# [Activity]
Filter out all lines without the word "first" from the data below, please, and copy the rest.

------ Dataset extract ------

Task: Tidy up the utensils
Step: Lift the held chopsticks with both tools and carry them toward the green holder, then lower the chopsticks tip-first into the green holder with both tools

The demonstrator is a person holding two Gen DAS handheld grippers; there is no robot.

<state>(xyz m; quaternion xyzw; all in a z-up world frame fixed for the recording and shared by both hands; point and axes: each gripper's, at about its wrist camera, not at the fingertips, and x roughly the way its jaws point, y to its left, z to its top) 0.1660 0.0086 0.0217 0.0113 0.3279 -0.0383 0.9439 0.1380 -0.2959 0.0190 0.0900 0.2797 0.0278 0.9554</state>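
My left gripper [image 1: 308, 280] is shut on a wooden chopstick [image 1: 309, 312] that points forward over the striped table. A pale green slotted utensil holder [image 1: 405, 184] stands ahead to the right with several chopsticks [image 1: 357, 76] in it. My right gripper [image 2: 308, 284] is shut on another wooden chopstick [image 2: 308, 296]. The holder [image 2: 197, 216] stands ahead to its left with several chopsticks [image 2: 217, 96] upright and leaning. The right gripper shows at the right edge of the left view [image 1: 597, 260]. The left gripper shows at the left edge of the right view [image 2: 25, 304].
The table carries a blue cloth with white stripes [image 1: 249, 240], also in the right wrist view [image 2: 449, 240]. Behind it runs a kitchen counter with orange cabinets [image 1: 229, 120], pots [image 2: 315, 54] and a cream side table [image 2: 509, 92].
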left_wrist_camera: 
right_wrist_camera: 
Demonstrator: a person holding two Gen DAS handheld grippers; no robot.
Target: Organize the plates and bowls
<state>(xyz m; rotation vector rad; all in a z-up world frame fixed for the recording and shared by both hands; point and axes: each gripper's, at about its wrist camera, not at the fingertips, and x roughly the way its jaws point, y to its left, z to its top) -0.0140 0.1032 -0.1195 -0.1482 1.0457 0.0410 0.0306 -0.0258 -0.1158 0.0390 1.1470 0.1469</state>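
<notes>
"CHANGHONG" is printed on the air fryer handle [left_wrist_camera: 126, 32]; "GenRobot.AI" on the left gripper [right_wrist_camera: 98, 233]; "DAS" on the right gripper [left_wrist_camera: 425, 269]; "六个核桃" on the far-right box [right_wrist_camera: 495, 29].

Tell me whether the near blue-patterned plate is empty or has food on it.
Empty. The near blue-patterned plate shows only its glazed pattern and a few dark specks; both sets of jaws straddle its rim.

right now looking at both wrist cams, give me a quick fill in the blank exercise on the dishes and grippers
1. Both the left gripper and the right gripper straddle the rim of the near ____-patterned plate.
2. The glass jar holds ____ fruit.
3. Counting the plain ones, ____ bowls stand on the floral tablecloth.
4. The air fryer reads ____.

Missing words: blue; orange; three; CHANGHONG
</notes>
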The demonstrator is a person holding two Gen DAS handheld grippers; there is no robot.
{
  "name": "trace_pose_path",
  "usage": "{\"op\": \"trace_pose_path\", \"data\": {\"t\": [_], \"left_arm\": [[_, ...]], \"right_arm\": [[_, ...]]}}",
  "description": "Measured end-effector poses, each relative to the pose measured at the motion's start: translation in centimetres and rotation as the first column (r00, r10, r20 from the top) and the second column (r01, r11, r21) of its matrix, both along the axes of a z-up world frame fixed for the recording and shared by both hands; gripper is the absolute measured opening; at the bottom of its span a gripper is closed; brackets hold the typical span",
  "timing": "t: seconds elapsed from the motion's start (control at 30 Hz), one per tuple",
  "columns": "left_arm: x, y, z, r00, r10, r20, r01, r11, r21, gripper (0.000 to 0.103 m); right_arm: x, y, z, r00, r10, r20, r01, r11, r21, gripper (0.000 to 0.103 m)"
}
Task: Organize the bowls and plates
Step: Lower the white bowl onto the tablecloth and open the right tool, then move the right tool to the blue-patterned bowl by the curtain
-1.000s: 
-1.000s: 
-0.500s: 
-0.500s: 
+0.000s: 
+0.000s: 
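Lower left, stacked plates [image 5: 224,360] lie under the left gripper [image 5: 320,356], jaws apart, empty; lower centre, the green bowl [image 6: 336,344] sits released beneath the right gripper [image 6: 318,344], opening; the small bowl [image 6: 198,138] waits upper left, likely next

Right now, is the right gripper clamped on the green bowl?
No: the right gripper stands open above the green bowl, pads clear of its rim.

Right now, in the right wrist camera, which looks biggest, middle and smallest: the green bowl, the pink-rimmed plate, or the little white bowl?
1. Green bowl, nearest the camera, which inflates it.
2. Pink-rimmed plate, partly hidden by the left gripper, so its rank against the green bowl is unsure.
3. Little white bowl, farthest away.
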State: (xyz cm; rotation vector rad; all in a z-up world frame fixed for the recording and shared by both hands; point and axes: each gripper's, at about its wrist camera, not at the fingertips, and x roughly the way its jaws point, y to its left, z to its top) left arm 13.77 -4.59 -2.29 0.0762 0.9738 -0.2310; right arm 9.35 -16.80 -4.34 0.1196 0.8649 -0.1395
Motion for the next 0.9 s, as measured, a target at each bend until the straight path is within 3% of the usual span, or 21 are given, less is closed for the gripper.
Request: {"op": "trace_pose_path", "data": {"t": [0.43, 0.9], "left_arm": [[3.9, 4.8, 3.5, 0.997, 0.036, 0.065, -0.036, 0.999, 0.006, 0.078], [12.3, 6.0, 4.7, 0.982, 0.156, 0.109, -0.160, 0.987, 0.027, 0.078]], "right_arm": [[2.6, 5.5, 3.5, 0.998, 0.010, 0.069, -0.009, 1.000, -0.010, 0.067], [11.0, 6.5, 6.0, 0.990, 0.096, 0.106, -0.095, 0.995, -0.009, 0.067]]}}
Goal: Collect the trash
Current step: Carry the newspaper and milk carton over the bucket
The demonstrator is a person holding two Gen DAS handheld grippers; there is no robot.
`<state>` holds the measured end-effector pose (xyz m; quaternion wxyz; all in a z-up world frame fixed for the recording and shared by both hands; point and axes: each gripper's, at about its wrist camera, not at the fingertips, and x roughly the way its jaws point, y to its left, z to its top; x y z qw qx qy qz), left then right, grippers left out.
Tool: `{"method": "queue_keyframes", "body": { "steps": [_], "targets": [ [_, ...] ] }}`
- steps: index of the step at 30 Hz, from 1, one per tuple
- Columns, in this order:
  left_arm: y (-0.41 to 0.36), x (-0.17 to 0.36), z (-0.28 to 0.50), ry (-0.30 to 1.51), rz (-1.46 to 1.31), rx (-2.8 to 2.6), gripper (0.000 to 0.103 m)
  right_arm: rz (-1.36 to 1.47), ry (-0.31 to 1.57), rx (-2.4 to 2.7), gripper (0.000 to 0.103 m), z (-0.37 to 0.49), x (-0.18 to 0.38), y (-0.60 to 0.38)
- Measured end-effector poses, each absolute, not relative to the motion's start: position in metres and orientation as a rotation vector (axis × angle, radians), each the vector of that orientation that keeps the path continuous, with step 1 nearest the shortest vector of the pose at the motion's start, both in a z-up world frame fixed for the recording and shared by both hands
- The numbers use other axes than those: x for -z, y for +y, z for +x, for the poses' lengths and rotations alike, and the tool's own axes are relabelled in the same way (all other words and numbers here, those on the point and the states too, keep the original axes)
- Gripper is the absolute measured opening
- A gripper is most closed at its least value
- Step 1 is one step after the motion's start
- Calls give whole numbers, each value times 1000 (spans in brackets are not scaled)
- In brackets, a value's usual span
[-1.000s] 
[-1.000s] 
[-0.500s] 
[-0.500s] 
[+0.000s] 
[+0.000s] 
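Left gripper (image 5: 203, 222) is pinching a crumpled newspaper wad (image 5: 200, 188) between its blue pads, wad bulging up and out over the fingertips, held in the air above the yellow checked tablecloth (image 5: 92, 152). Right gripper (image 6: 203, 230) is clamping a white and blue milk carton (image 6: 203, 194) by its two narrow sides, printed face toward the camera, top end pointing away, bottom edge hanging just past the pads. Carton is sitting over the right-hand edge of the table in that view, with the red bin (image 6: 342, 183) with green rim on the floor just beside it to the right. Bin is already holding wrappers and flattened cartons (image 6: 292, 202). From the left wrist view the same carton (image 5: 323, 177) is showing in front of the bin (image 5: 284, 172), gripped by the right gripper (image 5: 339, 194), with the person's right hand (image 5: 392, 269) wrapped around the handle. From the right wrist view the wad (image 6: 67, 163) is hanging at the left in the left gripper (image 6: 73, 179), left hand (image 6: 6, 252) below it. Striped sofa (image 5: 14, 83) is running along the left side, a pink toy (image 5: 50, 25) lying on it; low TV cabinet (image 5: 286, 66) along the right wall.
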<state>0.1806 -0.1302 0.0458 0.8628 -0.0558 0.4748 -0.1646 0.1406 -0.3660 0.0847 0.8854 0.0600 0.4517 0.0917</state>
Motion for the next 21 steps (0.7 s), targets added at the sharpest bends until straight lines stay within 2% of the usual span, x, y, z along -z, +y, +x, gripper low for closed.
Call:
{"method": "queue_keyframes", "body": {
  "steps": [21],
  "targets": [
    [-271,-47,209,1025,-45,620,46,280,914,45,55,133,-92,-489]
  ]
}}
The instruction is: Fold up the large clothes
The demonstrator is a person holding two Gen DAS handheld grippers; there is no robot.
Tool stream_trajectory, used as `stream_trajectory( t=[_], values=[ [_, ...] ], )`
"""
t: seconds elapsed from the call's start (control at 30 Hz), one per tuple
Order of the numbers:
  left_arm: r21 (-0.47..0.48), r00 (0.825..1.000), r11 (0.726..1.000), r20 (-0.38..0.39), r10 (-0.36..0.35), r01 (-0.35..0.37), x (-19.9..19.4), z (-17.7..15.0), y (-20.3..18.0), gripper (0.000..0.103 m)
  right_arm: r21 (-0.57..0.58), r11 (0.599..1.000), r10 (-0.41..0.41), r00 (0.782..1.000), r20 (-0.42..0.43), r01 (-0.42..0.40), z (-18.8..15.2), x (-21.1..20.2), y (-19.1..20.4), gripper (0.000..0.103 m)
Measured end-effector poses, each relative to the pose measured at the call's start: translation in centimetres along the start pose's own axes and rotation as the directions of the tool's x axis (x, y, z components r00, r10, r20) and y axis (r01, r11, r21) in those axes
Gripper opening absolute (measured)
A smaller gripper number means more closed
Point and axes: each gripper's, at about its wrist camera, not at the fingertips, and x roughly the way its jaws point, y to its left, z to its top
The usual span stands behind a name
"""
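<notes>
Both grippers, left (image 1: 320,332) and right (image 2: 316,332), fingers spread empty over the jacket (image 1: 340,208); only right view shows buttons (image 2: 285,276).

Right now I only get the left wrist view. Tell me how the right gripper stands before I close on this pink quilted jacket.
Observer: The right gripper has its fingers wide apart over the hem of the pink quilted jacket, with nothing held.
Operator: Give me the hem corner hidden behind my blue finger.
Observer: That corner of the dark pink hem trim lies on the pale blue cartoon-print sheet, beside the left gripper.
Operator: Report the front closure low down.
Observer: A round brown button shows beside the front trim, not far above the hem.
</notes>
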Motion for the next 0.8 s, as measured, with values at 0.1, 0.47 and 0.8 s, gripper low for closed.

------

# [Response to the exercise]
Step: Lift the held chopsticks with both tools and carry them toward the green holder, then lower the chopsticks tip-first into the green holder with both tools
  "description": "Measured end-effector poses, each relative to the pose measured at the motion's start: translation in centimetres and rotation as the first column (r00, r10, r20 from the top) and the second column (r01, r11, r21) of its matrix, both along the axes of a z-up world frame fixed for the recording and shared by both hands; gripper is the absolute measured opening; at the bottom of its span a gripper is closed; brackets hold the typical span",

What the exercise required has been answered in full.